----- Data to process

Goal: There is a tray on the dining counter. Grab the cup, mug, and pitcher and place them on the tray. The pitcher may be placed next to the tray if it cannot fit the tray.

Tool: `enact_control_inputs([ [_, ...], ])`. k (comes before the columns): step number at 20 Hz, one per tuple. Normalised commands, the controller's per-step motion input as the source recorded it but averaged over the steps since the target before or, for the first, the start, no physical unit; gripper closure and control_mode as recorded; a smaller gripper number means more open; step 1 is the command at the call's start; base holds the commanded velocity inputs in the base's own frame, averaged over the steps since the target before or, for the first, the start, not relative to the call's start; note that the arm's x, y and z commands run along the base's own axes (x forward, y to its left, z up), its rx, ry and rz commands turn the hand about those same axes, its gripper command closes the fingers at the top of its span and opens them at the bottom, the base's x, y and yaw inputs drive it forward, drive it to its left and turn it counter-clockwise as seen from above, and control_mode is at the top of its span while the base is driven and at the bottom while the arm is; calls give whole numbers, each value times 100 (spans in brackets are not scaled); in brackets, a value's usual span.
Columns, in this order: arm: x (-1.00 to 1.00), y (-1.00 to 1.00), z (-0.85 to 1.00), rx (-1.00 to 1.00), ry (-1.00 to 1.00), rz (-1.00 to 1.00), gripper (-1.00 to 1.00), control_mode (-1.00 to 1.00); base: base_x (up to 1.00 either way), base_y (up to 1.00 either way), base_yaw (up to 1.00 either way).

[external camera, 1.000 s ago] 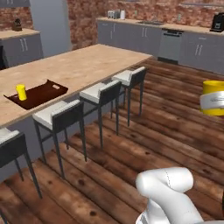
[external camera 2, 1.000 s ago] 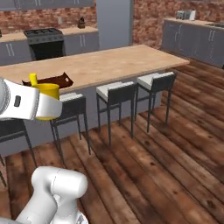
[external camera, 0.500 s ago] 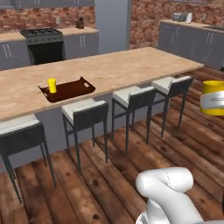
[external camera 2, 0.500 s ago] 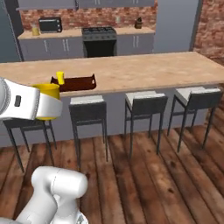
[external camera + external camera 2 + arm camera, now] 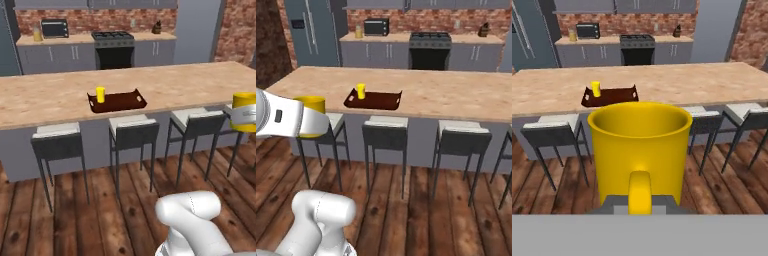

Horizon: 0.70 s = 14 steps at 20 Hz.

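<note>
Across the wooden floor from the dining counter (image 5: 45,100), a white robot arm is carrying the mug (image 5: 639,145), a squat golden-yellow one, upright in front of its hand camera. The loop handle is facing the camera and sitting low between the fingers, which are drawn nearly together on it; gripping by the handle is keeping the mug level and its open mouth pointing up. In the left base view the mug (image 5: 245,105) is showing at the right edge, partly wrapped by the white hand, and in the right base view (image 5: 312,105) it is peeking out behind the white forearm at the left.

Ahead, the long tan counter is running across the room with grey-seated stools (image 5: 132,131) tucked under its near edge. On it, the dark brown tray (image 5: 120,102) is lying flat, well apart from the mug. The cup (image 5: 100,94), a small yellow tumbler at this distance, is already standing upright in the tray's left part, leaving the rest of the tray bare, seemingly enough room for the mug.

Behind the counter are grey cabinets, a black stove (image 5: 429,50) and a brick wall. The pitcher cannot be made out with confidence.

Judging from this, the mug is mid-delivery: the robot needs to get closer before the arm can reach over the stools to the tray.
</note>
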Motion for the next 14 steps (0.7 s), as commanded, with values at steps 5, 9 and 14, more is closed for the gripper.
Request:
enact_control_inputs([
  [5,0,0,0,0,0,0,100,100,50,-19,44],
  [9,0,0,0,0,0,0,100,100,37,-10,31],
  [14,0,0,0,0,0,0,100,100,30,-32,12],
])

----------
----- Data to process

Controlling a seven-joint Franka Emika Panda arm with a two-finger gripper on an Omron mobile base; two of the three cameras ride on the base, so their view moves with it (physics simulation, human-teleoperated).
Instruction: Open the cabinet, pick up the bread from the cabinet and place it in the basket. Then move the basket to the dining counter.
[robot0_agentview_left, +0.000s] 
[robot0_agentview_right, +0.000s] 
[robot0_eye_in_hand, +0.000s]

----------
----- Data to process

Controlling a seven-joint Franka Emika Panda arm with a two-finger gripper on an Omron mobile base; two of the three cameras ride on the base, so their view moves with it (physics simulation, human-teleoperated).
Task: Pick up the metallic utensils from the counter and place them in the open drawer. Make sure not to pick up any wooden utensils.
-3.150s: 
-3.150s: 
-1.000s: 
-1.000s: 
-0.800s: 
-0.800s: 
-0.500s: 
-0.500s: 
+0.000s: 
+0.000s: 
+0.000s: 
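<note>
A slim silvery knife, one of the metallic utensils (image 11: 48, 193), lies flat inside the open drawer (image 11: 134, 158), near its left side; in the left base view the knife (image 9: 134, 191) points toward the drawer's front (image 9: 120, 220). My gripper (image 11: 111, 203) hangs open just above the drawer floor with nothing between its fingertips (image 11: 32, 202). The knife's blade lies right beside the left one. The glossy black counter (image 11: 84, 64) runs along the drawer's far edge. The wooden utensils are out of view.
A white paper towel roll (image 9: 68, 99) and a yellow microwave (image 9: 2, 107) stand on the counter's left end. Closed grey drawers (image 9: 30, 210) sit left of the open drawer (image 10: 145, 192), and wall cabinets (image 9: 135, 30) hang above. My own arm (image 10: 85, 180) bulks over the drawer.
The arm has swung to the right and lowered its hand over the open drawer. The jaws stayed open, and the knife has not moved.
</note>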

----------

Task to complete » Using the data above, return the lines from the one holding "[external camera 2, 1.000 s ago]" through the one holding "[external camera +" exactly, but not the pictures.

Task response »
[external camera 2, 1.000 s ago] 
[external camera, 0.500 s ago] 
[external camera 2, 0.500 s ago] 
[external camera + external camera 2 + arm camera, now] 

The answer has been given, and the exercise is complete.